I'm still new to software metrics, and I'm not a data scientist or expert on software processes. However, I'd like to share my experiences of the last few years in adding metrics to an established engineering organization.
My approach
Before getting too deep into the metrics themselves, I wanted to touch on my approach, because I think this is crucial.
I don't measure in order to judge any person or team. Each person, each team is under different pressures doing different tasks. Some people are cutting lots of code, whereas others are organizing and helping enable other team members' productivity. So, objective measures are of limited usefulness. I care most about relative measures. I care about when a metric changes.
I look for anomalies - any trends or rapid changes in a chart that may indicate something I need to look at more deeply.
I think this approach helps ward off a lot of negative results from metrics. I know that we can't measure a person on the number of Jira tasks they complete, or the number of lines of code they produce - focusing on these can lead to bad practices. But, if a team suddenly stops closing Jira bugs, or their velocity changes dramatically, or their pull requests are getting older and older - I know there's something to look into.
A risk of measuring is that people will game the system to make themselves look good. I suspect that people only game metrics when there's something to gain from it - even if it's just to prove that a metric is pointless. Paying an engineer based on a metric is probably the worst thing you could do - it will encourage a focus on the metric at all costs, whereas engineering is a balancing act of trade-offs. It's much better for metrics just to be used to help us and point out things we hadn't realized, rather than a hard score we're judged on.
Socializing my approach and collaborating with team members has also been useful to get buy-in for the metric and its usefulness.

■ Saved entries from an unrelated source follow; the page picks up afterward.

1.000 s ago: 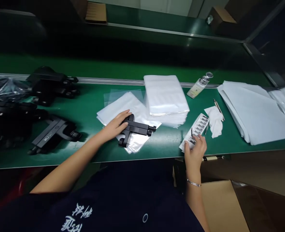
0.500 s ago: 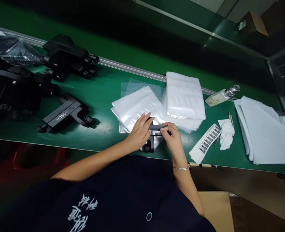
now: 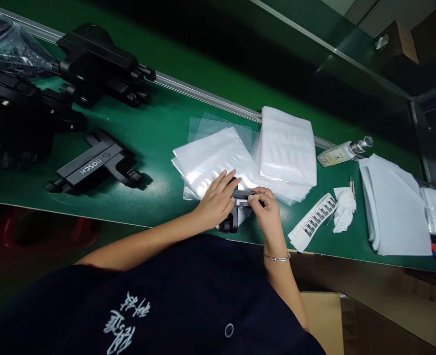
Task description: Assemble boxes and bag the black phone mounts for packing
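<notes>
A black plastic bracket (image 3: 235, 217) lies near the front edge of the bench, partly covered by my hands. It bears a small white-and-dark label (image 3: 242, 202) on its bar. My left hand (image 3: 216, 202) rests over the bracket's left end, fingers stretched across it and holding it down. Closed around the right end is my right hand (image 3: 265, 209), its thumb at the label's edge. Clear plastic bags (image 3: 210, 153) lie just behind and under the bracket. A strip of labels (image 3: 316, 219) curls to the right of my right hand.
A black BOSCH bracket (image 3: 95, 160) lies at left, with bigger black assemblies (image 3: 99, 69) behind it. A thick bag stack (image 3: 288, 148) stands behind my right hand. Farther right are a pump bottle (image 3: 342, 152), crumpled tissue (image 3: 344, 211) and white sheets (image 3: 399, 212).
The view has shifted and turned slightly. My hands stay on the bracket, with the right thumb still at the label, more of whose white face now shows.
</notes>
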Motion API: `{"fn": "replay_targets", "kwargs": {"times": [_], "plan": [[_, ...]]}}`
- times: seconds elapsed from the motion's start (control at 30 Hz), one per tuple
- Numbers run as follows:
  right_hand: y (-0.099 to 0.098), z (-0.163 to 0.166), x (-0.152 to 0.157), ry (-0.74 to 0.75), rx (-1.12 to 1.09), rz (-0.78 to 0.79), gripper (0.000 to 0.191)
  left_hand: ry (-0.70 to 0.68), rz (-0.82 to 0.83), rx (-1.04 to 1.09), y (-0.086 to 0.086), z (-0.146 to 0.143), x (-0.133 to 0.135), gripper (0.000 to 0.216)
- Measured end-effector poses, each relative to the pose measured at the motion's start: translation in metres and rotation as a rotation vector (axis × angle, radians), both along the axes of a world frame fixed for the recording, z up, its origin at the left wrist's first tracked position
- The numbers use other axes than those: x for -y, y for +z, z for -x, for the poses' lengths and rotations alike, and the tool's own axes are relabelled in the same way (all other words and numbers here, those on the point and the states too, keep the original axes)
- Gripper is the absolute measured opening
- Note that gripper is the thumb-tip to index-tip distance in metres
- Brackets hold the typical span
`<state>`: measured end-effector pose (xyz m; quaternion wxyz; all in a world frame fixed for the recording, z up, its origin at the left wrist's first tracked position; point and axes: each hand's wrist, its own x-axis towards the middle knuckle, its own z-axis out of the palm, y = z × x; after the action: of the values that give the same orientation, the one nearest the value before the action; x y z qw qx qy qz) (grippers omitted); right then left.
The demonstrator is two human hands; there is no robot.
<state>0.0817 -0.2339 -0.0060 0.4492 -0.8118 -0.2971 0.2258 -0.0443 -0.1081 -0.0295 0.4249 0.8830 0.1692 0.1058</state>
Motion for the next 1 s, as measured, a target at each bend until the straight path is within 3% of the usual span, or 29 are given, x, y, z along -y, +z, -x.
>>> {"fn": "replay_targets", "kwargs": {"times": [0.7, 0.87, 1.0], "plan": [[0.004, 0.001, -0.001, 0.021, 0.06, 0.038, 0.022, -0.003, 0.011, -0.003, 0.002, -0.001, 0.0, 0.052], [0.006, 0.0, 0.0, 0.033, 0.071, 0.046, 0.022, 0.022, -0.033, 0.093, 0.001, 0.007, -0.004, 0.049], [0.006, 0.001, -0.001, 0.045, 0.089, 0.04, 0.022, -0.155, -0.145, 0.178, 0.0, 0.016, -0.014, 0.033]]}}
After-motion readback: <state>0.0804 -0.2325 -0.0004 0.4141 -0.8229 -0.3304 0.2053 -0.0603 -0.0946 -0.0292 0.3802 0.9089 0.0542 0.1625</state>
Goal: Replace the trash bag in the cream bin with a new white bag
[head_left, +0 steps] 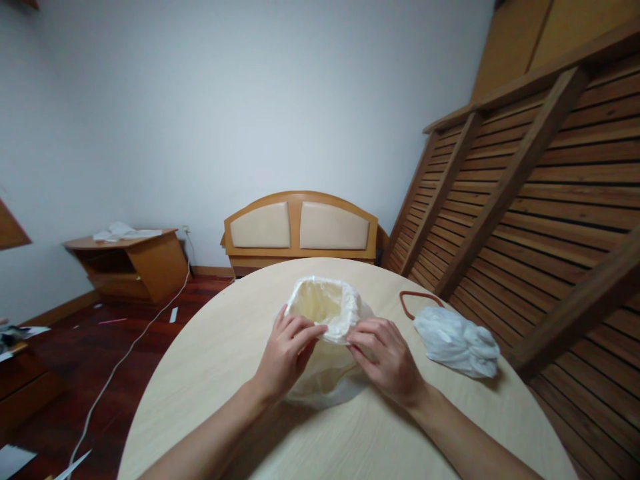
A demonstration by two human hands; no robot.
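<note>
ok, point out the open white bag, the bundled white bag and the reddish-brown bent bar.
Open white bag [351, 307]: head view, right side of its gathered rim.
Bundled white bag [453, 341]: head view, middle of its crumpled surface.
Reddish-brown bent bar [421, 293]: head view, its far stretch.

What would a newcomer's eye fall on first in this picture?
Probably the white plastic bag mid-picture on the round table, held at its open top by the left hand and right hand. Next, perhaps, the crumpled white bundle and reddish-brown loop to its right. The slatted wooden frame along the right side also stands out.
</note>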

My team knows that I'm not out to make anyone look bad; I'm just trying to learn so we can improve.
Early Steps
Like many software teams, Tiny uses Atlassian Jira for task planning, and we execute tasks through Scrum or Kanban. A lot of agile wisdom seems to encourage a focus on progressing a task from beginning to end as quickly as possible - minimizing work in progress; optimizing for latency. Jira has Cumulative Flow charts for this purpose, and these were an excellent starting point.
From this, I can see when the work-in-progress becomes high, and then go looking for issues that are stuck, or any process bottlenecks. Are we getting stuck in QA or code review? Is the release too big? Are we taking on new tasks before completing others?
I also created what I call the "Sanity Check Report" - a Jira dashboard that shows many lists of Jira issues that match specific anomalous criteria, for example:
- What issues are blocked?
- What issues haven't changed status in two weeks?
- What issues have been open for more than three years? Are we ever going to get to them?
- What issues are in progress but aren't in a sprint?
This information is useful for team leads to find issues and help get their teams moving forward.
The Data Warehouse
A few years ago, Tiny began a project to start ingesting all of our business data into a data warehouse for insight into financial and customer data. I was involved in the project, and I noticed the data pipeline tool we chose also supports ingesting data from Jira, GitHub, and ZenDesk - the three systems we use for issue tracking.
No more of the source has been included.